»»

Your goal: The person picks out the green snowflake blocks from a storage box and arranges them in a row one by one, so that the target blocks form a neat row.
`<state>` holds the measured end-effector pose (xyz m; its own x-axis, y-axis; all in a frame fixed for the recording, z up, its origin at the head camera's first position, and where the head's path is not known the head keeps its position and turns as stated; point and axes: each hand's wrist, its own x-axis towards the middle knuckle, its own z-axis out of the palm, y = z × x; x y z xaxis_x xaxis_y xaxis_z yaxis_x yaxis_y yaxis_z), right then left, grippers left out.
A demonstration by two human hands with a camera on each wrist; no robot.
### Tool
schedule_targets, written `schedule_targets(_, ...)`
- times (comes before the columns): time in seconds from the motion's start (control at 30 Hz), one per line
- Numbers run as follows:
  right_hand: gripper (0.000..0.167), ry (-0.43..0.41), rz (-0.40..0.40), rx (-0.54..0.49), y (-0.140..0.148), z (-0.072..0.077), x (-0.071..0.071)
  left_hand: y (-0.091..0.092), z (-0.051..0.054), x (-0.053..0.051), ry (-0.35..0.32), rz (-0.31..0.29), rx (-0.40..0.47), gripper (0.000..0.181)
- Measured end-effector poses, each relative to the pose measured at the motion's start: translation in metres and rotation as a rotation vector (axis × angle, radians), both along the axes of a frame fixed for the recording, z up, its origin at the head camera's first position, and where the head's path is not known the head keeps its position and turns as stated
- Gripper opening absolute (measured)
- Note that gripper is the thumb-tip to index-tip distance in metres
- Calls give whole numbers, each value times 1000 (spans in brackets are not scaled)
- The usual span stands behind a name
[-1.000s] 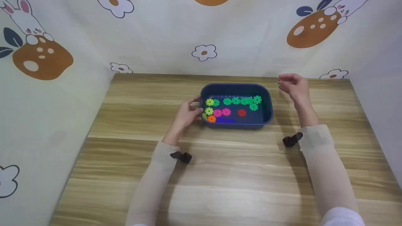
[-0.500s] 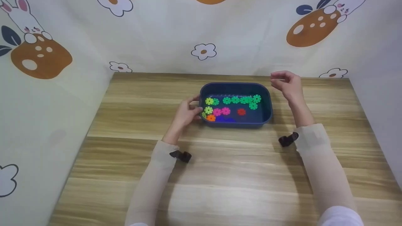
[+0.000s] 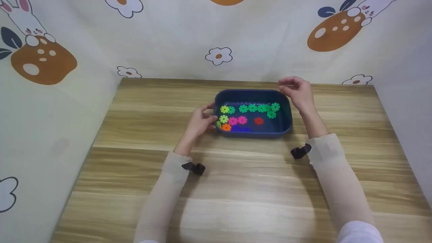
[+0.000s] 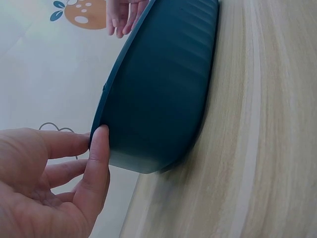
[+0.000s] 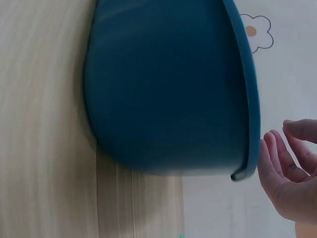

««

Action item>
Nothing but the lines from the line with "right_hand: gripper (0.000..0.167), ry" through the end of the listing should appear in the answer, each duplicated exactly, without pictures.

Solved problem>
  right_hand: gripper (0.000..0.167), ry (-0.43..0.41), rz (-0.40..0.40), rx (-0.54..0.49), y (-0.140..0.148), z (-0.072..0.077), x (-0.071..0.071)
  left_hand: y (-0.091..0.092), z (-0.051..0.054), x (-0.053..0.051), ry (-0.35..0.32), rz (-0.31..0.29), rx (-0.40..0.47), gripper (0.000..0.181)
- Measured end-effector poses, each relative to the pose measured at the motion's start: translation in metres and rotation as a rotation vector (axis × angle, radians), both along the axes of a frame fixed for the recording, z up, its origin at the head camera's first position, and where the head's path is not known the head keeps its position and turns as stated
- Gripper opening absolute (measured)
- Note that gripper is the thumb-tip to index-tip distance in metres
- Calls give whole numbers, each value times 1000 (spans in brackets are not scaled)
- The usual span stands behind a name
[-1.000s] 
[-0.500s] 
[+0.000s] 
[+0.000s] 
[+0.000s] 

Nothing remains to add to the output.